• Instructions to follow
Having found the line containing "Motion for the" in the data below, reproduce that line and each one after it to the end, exactly, and include nothing else.

• Supplied information
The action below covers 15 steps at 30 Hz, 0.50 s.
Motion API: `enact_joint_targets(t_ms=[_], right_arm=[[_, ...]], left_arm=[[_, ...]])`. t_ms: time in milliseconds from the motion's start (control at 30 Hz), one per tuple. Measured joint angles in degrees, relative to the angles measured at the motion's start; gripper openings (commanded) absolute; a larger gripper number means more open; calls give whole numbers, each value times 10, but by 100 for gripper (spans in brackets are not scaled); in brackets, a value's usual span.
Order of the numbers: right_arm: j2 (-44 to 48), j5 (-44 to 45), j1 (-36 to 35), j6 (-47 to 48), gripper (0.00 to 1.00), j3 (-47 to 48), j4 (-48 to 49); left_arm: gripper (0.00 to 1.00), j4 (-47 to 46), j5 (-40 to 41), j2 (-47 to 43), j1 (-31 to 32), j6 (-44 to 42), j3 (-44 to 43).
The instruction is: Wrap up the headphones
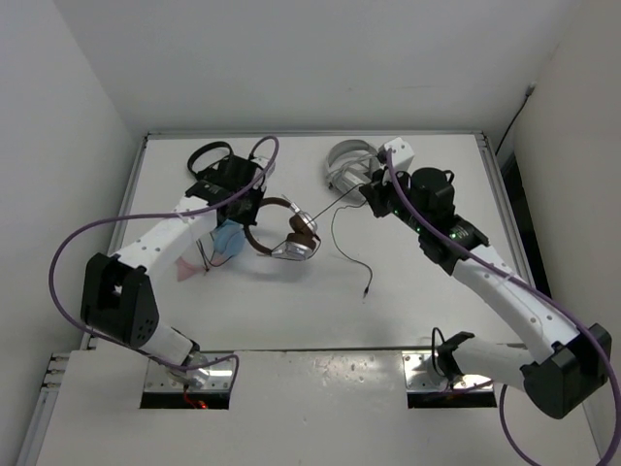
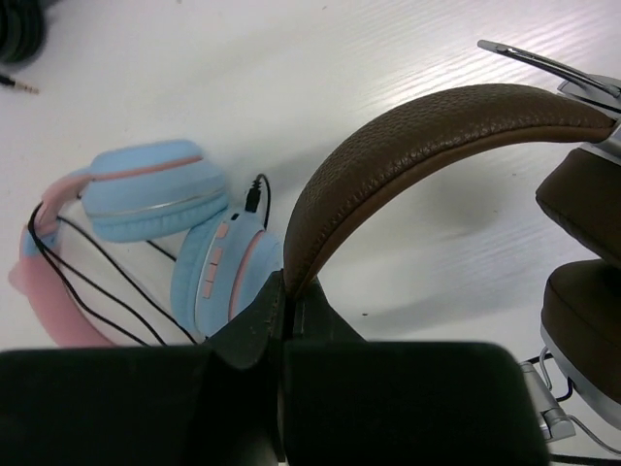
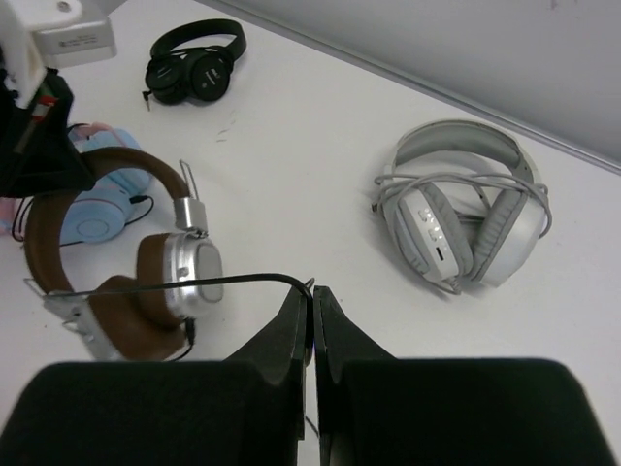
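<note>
Left gripper (image 2: 283,301): jaws pressed together on the brown headband (image 2: 437,126) of the headphones (image 1: 291,236), low on one side of the arch; you hold the set a little left of the table's middle, earcups turned toward the right arm

Right gripper (image 3: 312,296): fingers shut, pinching the thin black cable (image 3: 233,282) a short way out from the silver earcup (image 3: 194,267)

Governing relation: the headphones lie to the left of your right gripper; the cable span from earcup to pinch runs roughly left to right and looks nearly straight. Beyond the pinch the rest trails toward the near edge, its free end (image 1: 366,291) lying loose. Your right arm owns the cable, your left the frame

Surface: white table (image 1: 437,320), smooth and flat; the slack should slide on it easily

Room: blue-and-pink headphones (image 2: 155,194) just beside your left gripper; white-grey headphones (image 3: 466,204) near your right, on the far side; black headphones (image 3: 194,63) toward the far left. Open space lies nearward, where the slack rests
</note>
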<state>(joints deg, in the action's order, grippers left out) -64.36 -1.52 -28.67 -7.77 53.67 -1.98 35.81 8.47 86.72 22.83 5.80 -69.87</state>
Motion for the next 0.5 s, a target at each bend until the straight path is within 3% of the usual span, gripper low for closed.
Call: enact_joint_targets(t_ms=[400, 500], right_arm=[[-145, -57, 82, -14, 0, 25, 66], [-187, -85, 95, -40, 11, 36, 82]], left_arm=[[0, -21, -109, -59, 5, -63, 8], [0, -21, -119, -62, 5, -63, 8]])
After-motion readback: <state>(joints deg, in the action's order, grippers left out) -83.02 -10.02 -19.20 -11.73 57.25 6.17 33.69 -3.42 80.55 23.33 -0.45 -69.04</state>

• Exercise answer
Motion for the next 0.5 s, a target at each bend until the straight path is within 3% of the usual span, gripper low for closed.
Call: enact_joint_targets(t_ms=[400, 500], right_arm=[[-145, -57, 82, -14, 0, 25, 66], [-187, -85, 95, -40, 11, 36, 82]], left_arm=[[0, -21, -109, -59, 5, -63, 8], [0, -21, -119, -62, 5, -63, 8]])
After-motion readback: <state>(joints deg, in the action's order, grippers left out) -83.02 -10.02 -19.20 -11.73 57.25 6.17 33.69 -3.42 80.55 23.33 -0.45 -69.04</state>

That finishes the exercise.